▶ **Exercise goal**:
Report the lines of the material that carry the string "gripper".

▶ **The data**:
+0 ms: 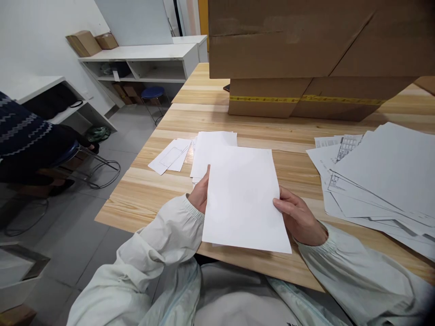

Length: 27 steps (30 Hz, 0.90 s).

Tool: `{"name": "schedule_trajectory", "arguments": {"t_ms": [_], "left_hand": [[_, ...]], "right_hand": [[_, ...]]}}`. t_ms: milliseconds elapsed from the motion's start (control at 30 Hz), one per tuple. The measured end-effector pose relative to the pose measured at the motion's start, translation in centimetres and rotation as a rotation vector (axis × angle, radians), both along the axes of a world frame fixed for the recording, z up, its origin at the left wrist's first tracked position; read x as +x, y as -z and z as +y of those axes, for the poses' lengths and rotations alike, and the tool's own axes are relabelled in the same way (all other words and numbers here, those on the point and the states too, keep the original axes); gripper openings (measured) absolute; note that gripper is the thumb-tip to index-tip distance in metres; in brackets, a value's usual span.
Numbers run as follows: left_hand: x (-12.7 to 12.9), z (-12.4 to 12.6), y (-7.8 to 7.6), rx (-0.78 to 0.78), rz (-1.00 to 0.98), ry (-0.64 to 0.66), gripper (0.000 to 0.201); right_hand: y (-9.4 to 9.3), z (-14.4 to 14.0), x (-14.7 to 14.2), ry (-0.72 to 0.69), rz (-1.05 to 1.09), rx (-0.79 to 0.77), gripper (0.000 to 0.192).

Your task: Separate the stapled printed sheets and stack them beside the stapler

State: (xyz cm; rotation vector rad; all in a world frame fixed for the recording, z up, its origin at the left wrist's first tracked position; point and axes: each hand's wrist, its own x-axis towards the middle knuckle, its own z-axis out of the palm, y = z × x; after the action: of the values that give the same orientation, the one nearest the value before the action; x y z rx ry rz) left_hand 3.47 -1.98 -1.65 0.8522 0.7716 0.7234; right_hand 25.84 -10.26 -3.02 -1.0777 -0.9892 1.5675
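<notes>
A white sheet of paper is held up between my two hands over the front of the wooden table; a sliver of another sheet shows under its lower edge. My left hand grips the left edge, its fingers mostly hidden behind the paper. On the right edge, my right hand pinches with the thumb in front and the fingers behind. Just beyond lies a small stack of white paper, partly covered by the held sheet. Beside it on the left are smaller paper slips with drawn lines.
A large spread pile of papers, some printed, lies at the right of the wooden table. Big cardboard boxes are stacked at the back. To the left, a person sits on a stool. White shelves stand behind.
</notes>
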Motion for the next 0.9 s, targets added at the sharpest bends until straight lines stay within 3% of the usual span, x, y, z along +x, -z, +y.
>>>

▶ **Exercise result**:
Tool: `{"name": "schedule_trajectory", "arguments": {"t_ms": [_], "left_hand": [[_, ...]], "right_hand": [[_, ...]]}}`. t_ms: milliseconds elapsed from the motion's start (control at 30 Hz), one per tuple. The measured end-effector pose relative to the pose measured at the motion's start, translation in centimetres and rotation as a rotation vector (axis × angle, radians), both along the axes of a world frame fixed for the recording, z up, its origin at the left wrist's first tracked position; read x as +x, y as -z and z as +y of those axes, for the poses' lengths and rotations alike, and the tool's own axes are relabelled in the same way (all other words and numbers here, those on the point and the states too, keep the original axes); gripper openings (measured) absolute; note that gripper is the thumb-tip to index-tip distance in metres; in brackets, a value's usual span.
Numbers run as follows: left_hand: x (-12.7 to 12.9), z (-12.4 to 12.6), y (-7.8 to 7.6), rx (-0.78 to 0.78), rz (-1.00 to 0.98), ry (-0.64 to 0.66), gripper (0.000 to 0.201); right_hand: y (-9.4 to 9.3), z (-14.4 to 14.0), x (-14.7 to 14.2), ry (-0.72 to 0.69), rz (-1.05 to 1.09), rx (-0.79 to 0.77), gripper (0.000 to 0.192).

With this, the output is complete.